The Package Index file

Column values that are unique across a dataset can be used to identify a specific row. These columns are referred to as index columns 1, alternatively they are also referred to as the primary key. Using a package index file we can combine column metadata and specify these index columns, column aliases, etc. The set of keys that can be used in a package index file is documented below.

path (string)

Relative path to a dataset

idxcols (list of strings)

Column names that should be considered part of the index of a dataset (or primary key)

skip (positive integer)

Number of lines to skip when reading the dataset

name (string)

Typically the name of a dataset is derived from its file name, but when working with the Python API, this key is used to map a dataframe to an entry in the index file. This can also be used to map a table in a database to an entry (where the path key points to the database, e.g. path to an sqlite file).

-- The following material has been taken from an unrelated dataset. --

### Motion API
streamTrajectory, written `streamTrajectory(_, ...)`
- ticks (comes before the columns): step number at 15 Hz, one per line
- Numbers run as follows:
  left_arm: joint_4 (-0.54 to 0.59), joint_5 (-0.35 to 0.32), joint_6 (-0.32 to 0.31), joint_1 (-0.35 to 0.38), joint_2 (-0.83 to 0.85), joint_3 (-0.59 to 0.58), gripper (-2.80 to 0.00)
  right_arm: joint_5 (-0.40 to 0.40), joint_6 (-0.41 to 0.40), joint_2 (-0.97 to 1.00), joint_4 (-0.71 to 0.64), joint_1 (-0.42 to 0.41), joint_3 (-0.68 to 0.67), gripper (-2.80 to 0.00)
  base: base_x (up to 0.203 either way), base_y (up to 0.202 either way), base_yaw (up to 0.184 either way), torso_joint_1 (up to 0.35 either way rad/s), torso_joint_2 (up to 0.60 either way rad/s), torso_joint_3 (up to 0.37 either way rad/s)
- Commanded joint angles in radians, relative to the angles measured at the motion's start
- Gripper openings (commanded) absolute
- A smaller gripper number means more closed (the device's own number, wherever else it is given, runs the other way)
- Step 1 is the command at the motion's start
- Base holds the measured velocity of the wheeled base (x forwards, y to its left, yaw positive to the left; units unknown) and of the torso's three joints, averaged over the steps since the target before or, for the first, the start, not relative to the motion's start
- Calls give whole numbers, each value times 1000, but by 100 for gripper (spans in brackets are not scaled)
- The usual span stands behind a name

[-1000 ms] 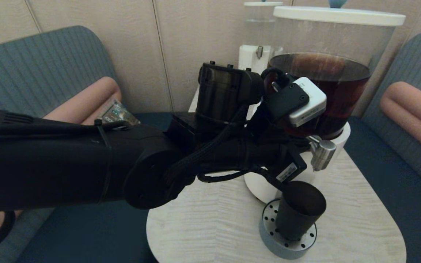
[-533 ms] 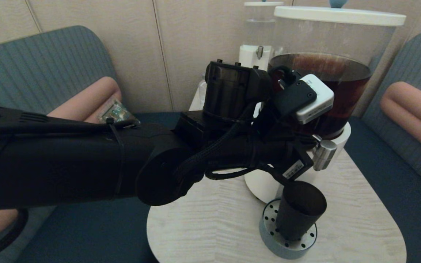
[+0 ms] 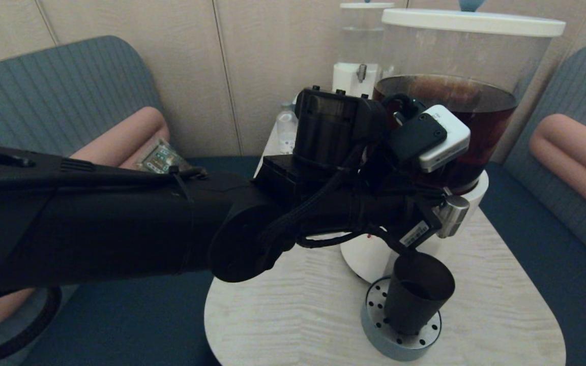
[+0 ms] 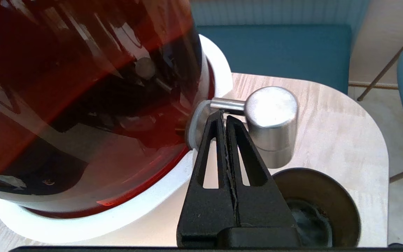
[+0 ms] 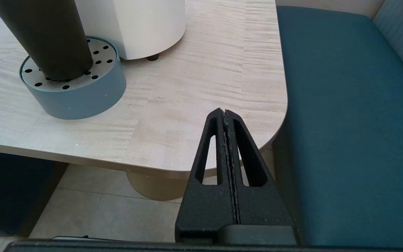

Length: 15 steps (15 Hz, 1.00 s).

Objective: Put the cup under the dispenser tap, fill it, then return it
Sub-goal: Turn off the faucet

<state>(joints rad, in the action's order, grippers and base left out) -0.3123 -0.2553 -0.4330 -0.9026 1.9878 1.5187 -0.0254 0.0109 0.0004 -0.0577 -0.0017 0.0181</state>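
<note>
Left gripper [image 4: 225, 117]: we keep its fingers clenched together, empty, tips touching the thin stem of the tap [image 4: 270, 120], just behind its steel head.
Cup [image 3: 415, 292]: black, upright on the round perforated drip stand [image 3: 380, 339], just below and beyond our fingertips, under the spout.
Next move: we judge a slow, steady press on the tap is needed, without nudging the cup.
Right gripper [image 5: 226, 115]: clenched, idle, beside the table [image 5: 194, 105] edge.

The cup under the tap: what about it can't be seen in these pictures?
- Head view: the left arm hides the cup's far rim.
- Left wrist view: the shut left gripper covers the cup's side; the dark inside hides any liquid level.
- Right wrist view: the picture's edge cuts off the cup's top.
</note>
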Motion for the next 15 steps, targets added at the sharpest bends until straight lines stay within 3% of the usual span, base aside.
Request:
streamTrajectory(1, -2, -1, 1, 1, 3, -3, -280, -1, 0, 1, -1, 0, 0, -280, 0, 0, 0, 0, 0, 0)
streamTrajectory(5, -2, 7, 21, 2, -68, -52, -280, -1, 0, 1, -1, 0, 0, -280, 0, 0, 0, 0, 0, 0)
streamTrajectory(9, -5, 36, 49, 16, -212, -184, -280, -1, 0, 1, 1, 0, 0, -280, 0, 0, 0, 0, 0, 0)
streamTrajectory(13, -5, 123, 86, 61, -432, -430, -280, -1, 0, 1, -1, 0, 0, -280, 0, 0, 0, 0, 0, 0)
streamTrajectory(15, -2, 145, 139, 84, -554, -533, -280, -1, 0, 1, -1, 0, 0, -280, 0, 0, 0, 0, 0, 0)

alias (mapping or dictionary)

A mapping of column names in the dataset that should be mapped to another column in the registry; say you use node for locations, and you want the corresponding column to be mapped to region in the registry. This can be specified with an index entry like this:
- path: demand.csv
  idxcols: [node, timestep]
  alias: {node: region}

iamc (string)

A format string to construct the IAMC variable for a file entry. It can reference index columns by enclosing them in braces (like a Python format string):
Installed Capacity|{carrier}|{technology}

agg (mapping or dictionary)

A mapping of index column name to a list of aggregation rules (for IAMC conversion) which is another mapping of the form:
values:
- open_field_pv
- roof_mounted_pv
variable: Primary Energy|Solar
As there can be multiple rules for a column, they are included as a list. A complete index entry with aggregation rules looks like:
- agg:
  technology:
  - values:
    - dac
    variable: Carbon Sequestration|Direct Air Capture
  - values:
    - hydro_reservoir
    - hydro_run_of_river
    variable: Primary Energy|Hydro
  - values:
    - open_field_pv
    - roof_mounted_pv
    variable: Primary Energy|Solar
iamc: Primary Energy|{technology}
idxcols:
- carrier
- technology
- year
path: flow_out_sum.csv
With the above entry, when converting to IAMC format, all data points with technology open_field_pv and roof_mounted_pv will be added together under the IAMC variable name Primary Energy|Solar. Note that multiple index columns cannot be combined in this manner; only one is possible.

1: It is similar to index of a book, which allows you to jump to a specific page in the book by looking up a keyword.